In this sort of rhombic, the great majority of the transmitted power
is radiated before it reaches the termination resistor. There is little
power left to dissipate in the resistor. If the rhombic were
unterminated, and the forward-travelling wave were reflected at the
end of the rhombic, most of this reflected power would be radiated
before it reached the transmitter and were re-reflected.

Dissipating the remaining (small) amount of forward wave at the end of
the rhombic helps maintain a very high front-to-back ratio. This can
be advantageous both when transmitting (no back-spill) and when
receiving. I believe that rhombics were popular among U.S. government
radio sites for use at coastal sites, for precisely this reason - they
were very good at rejecting QRM from landside transmitters, and didn't
blast landside receivers with high power.

Long, terminated rhombics have another advantage - they maintain a
consistent directionality and feedpoint impedance over a wide range of
frequencies... rather wider than you can do with a resonant
standing-wave antenna such as a reflector/DE/directors beam.

Common sense prevails. No need to refer to Eznec. Even a drunken
old-wife would know which arrangement to choose, if only because it
saves the cost and fitting of a high power, non-reactive resistor.


If you're insisting that a "rhombic" may have arms of no longer than
1/2 wavelength, I'd agree.

Since that's not the only way to design 'em, though (and is not how
some of the better-known ones were designed), I think that your
conclusion is overbroad.

It's all a matter of serving your needs, whatever they may be. If
you're limited on space, and/or want a steerable beam, then a Yagi or
similar is probably the best choice. I certainly wouldn't try to put
up an effective HF rhombic on my roof!

If you've got oodles of space, want to listen (or transmit) only in a
single direction, need a lot of front-to-back isolation, and want a
broad bandwidth and consistent radiation patterns and a considerable
amount of gain, then a long-armed terminated rhombic may be a better
choice than the alternatives (e.e. a honking-big LPDA).

--
Dave Platt AE6EO
Hosting the Jade Warrior home page: http://www.radagast.org/jade-warrior
I do _not_ wish to receive unsolicited commercial email, and I will
boycott any company which has the gall to send me such ads!

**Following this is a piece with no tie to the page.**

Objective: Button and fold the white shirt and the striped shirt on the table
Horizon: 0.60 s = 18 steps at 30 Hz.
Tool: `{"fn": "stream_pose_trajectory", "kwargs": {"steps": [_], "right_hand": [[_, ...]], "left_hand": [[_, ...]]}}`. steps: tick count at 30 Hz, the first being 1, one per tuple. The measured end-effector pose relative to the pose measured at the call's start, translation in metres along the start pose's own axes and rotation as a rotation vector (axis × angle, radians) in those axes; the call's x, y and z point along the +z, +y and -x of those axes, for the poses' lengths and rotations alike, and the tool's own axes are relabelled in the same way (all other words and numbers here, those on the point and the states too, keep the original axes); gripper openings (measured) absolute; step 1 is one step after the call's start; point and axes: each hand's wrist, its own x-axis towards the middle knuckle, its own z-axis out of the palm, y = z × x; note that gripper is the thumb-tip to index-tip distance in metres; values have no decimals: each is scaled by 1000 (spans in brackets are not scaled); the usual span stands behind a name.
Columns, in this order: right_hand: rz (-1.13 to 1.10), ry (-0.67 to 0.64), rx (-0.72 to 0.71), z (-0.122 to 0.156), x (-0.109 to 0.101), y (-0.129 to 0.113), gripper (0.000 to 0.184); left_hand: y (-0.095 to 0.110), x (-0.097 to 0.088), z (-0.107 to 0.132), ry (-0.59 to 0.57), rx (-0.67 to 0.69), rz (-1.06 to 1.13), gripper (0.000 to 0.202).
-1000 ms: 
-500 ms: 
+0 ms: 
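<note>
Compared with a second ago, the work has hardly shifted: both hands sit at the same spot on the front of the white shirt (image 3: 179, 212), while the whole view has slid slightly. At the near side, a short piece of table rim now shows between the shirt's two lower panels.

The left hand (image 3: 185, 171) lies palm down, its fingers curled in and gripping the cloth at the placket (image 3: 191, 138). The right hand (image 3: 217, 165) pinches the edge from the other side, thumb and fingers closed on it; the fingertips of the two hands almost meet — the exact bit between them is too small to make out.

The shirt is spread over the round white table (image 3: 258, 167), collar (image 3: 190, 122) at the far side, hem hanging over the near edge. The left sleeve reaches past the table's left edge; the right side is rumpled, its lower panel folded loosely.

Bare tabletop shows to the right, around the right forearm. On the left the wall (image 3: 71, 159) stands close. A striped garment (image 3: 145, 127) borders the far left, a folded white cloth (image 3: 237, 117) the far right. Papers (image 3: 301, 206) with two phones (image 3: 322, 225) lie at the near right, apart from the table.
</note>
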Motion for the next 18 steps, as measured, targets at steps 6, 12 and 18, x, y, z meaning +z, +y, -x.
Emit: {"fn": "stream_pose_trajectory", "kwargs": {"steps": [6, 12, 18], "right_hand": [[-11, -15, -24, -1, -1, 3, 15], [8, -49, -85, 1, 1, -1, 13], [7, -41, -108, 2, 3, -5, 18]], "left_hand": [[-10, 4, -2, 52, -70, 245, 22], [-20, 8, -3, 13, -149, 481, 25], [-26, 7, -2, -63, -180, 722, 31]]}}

Amos Keag January 10th 06 01:24 PM

Query..
 
What??? Four 1/2 wavelength wires!! You gotta be kidding!!!

The Rhombic at AGA5HI in the early 70s was close to 6 wavelengths per side.

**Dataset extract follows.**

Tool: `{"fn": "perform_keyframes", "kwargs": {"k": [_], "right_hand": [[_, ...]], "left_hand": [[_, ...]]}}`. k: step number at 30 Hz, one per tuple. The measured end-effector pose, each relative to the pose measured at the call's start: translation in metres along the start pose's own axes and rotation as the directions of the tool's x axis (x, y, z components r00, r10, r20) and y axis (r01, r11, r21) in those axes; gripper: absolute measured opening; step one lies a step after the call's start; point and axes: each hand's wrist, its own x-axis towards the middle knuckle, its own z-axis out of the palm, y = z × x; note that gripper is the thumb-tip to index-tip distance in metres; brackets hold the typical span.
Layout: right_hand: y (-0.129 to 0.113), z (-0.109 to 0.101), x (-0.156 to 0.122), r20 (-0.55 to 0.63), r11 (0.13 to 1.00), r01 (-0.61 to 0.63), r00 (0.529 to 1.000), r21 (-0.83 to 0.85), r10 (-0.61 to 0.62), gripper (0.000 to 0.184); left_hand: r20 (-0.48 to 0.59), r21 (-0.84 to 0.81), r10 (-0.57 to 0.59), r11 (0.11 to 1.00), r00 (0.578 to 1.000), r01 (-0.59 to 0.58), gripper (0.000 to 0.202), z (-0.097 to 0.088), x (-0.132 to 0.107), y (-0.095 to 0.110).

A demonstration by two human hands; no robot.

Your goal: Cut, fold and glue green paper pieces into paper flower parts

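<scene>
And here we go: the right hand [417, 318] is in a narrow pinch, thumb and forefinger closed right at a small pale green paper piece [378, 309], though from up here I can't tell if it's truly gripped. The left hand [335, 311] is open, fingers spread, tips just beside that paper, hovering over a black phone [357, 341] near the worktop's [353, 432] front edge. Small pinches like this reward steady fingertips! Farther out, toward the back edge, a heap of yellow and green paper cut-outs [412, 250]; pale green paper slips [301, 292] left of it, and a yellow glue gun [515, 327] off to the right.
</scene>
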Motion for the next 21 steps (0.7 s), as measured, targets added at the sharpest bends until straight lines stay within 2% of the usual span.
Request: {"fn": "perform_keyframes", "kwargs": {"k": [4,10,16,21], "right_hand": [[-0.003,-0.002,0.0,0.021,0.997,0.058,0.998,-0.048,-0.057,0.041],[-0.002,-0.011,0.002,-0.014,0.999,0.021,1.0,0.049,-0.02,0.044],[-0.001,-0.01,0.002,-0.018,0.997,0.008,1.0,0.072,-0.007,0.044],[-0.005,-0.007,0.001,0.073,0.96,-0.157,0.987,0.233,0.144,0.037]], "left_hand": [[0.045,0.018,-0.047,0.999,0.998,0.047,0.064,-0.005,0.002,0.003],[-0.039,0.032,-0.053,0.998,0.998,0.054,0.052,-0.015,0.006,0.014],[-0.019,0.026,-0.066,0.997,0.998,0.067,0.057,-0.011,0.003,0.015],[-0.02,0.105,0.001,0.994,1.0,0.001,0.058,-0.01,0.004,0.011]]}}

There are/were two different rhombic designs. [Roy may want to comment
on this.] A resonant rhombic without a termination resistor is
bidirectional. A non resonant rhombic, a traveling wave design that uses
a terminating resistor is unidirectional.

Gain increases as the length of each side increases. Directivity [gain]
is also dependent on the included angle which contributes to radiated
beam width.

AK

Reg Edwards wrote:
"Cecil Moore" wrote

Reg Edwards wrote:

A terminated rhombic is only 50 percent (or even less) efficient.


But it's 50% in the bad direction, not the good direction. :-)


===========================================

In the most simplistic of terms, a rhombic consists of four
1/2-wavelength wires plus a lossy resistor which gets hot.

If the four 1/2-wavelength wires are rearranged to form a dipole, plus
a reflector, plus two directors, we have only one good direction in
which 100% of the power is radiated. Nothing gets hot.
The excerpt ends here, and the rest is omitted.